# WHAT THE TASK REQUIRES
Your job with the data below is to output exactly the lines from the one holding "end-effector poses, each" down to the one holding "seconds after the", both included, and no others.

# DATASET CONTENT
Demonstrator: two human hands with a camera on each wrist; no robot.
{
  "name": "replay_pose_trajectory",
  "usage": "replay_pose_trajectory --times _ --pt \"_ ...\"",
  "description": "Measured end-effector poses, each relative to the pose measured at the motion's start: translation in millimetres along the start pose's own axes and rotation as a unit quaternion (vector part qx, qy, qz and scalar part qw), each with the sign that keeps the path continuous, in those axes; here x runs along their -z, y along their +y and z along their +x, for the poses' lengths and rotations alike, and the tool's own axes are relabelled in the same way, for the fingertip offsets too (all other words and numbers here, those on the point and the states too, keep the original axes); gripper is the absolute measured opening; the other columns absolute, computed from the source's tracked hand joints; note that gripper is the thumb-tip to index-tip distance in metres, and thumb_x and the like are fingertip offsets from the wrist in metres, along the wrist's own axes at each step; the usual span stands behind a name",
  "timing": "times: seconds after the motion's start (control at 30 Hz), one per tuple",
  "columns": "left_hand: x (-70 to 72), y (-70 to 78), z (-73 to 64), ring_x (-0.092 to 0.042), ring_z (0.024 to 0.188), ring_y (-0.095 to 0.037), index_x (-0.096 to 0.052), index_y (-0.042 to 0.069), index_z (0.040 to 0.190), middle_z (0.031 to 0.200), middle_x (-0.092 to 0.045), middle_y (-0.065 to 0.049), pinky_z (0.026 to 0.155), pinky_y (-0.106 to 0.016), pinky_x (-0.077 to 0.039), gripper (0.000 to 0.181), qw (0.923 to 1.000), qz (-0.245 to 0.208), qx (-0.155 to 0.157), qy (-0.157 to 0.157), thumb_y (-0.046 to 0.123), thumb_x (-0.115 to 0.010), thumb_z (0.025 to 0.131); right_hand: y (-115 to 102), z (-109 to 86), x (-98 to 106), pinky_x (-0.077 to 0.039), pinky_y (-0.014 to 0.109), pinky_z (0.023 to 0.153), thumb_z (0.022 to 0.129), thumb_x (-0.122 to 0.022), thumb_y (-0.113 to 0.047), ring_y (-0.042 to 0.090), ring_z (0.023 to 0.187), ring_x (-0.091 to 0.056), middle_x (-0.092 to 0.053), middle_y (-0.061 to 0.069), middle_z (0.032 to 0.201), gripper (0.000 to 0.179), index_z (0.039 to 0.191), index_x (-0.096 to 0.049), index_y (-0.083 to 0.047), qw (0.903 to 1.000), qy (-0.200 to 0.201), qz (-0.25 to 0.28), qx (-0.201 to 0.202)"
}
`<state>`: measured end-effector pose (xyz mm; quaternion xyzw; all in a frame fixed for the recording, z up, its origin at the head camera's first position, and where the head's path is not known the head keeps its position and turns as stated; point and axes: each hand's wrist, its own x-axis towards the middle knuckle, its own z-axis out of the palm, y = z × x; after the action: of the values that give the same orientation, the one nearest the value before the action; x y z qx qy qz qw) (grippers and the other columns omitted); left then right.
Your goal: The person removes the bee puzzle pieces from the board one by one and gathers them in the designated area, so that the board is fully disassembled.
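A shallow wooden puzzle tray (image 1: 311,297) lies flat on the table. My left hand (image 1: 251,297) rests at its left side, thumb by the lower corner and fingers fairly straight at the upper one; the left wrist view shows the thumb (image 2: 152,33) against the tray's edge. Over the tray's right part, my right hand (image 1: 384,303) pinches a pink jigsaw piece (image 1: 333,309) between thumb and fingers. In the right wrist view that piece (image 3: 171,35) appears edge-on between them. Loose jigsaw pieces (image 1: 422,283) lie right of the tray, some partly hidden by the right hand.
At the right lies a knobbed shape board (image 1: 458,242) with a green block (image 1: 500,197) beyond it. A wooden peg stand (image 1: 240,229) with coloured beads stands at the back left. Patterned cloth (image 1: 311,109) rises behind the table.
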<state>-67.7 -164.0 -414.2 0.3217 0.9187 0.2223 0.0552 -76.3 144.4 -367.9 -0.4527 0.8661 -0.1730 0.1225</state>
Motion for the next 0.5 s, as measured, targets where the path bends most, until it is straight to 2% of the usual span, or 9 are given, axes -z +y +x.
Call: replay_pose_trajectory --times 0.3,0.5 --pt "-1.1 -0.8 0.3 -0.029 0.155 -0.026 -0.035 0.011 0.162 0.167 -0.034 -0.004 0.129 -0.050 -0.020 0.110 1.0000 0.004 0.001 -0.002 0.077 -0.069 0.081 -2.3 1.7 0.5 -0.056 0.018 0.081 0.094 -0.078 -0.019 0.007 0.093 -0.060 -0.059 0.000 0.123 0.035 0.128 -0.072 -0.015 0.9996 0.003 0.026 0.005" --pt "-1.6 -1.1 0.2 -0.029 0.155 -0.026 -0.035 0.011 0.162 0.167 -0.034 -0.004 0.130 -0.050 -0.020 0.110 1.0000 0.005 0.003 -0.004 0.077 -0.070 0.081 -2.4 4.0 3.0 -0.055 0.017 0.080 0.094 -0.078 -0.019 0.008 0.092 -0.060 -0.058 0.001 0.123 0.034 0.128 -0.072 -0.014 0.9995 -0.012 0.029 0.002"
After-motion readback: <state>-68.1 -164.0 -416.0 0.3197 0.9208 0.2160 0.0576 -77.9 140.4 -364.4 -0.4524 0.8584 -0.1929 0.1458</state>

# ANSWER TO THIS PROBLEM
  "description": "Measured end-effector poses, each relative to the pose measured at the motion's start: translation in millimetres along the start pose's own axes and rotation as a unit quaternion (vector part qx, qy, qz and scalar part qw), each with the sign that keeps the path continuous, in those axes; here x runs along their -z, y along their +y and z along their +x, for the poses' lengths and rotations alike, and the tool's own axes are relabelled in the same way, for the fingertip offsets too (all other words and numbers here, those on the point and the states too, keep the original axes); gripper is the absolute measured opening; the other columns absolute, computed from the source's tracked hand joints; note that gripper is the thumb-tip to index-tip distance in metres, and thumb_x and the like are fingertip offsets from the wrist in metres, along the wrist's own axes at each step; the usual span stands behind a name",
  "timing": "times: seconds after the motion's start (control at 30 Hz), one per tuple",

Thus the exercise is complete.